YOUR GOAL
Search the records for "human". Copy every line where it appears.

Items from a dataset
··········

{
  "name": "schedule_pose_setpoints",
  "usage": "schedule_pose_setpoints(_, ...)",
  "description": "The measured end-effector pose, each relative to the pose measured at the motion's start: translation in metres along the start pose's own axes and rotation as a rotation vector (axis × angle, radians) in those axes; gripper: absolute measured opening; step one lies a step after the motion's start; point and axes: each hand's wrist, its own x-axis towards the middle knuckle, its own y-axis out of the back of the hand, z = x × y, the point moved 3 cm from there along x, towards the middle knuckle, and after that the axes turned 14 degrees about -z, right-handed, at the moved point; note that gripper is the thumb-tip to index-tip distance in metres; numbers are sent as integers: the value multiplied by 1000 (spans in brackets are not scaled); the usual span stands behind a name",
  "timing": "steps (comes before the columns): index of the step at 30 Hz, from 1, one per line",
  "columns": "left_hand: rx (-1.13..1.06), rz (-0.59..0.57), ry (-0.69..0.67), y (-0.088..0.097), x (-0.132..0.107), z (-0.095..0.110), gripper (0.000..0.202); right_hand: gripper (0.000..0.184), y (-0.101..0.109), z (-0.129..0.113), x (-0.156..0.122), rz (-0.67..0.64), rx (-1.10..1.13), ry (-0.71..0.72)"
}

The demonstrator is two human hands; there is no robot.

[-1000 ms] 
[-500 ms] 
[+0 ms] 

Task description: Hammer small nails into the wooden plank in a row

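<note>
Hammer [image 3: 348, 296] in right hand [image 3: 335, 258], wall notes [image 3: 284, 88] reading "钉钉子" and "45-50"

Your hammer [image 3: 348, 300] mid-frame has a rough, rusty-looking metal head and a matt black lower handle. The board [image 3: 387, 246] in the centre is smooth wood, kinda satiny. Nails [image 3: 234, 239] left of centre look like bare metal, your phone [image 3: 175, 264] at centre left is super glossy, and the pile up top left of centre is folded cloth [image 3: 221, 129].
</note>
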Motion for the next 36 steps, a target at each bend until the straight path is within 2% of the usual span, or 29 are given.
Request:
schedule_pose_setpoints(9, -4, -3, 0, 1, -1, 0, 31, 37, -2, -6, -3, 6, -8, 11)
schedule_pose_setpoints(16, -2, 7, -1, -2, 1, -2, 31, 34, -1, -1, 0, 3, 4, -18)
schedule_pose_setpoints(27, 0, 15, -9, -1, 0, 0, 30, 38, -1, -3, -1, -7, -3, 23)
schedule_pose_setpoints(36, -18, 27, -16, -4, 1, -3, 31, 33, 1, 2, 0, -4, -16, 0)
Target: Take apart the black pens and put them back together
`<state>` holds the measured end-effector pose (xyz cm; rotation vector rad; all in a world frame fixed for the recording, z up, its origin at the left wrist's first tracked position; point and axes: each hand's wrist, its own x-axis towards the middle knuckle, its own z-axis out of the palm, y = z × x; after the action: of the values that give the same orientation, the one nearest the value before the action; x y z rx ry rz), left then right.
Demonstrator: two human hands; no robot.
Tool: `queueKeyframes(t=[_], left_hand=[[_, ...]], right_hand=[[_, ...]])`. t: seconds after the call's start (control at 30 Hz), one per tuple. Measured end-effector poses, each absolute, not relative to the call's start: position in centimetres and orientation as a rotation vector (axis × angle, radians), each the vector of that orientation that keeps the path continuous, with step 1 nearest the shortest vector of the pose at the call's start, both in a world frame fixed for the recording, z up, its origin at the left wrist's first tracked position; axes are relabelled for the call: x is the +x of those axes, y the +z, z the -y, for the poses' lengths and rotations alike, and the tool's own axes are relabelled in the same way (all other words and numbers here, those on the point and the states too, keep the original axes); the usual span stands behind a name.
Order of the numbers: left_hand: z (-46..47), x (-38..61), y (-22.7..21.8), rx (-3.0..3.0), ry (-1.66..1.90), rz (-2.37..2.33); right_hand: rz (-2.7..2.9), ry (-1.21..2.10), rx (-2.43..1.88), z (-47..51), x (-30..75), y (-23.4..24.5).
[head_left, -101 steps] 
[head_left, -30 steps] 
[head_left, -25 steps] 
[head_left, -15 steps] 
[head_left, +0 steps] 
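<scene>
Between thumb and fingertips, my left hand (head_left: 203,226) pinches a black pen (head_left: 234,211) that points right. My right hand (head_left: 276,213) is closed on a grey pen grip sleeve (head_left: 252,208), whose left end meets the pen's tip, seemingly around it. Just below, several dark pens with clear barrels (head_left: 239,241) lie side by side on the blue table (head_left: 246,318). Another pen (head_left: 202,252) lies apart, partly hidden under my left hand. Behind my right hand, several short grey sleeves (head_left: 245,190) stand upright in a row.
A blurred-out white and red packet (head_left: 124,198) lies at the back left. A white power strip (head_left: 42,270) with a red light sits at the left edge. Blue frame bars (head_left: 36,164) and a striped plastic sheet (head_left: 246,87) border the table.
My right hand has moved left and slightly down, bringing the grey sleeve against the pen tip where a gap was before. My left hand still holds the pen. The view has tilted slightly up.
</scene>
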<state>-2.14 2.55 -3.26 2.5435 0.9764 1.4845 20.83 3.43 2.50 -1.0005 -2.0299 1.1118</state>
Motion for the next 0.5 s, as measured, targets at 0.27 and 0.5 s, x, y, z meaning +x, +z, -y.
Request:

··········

ANSWER FOR THE TASK
The demonstrator is two human hands; there is no robot.
Demonstrator: two human hands; no robot.

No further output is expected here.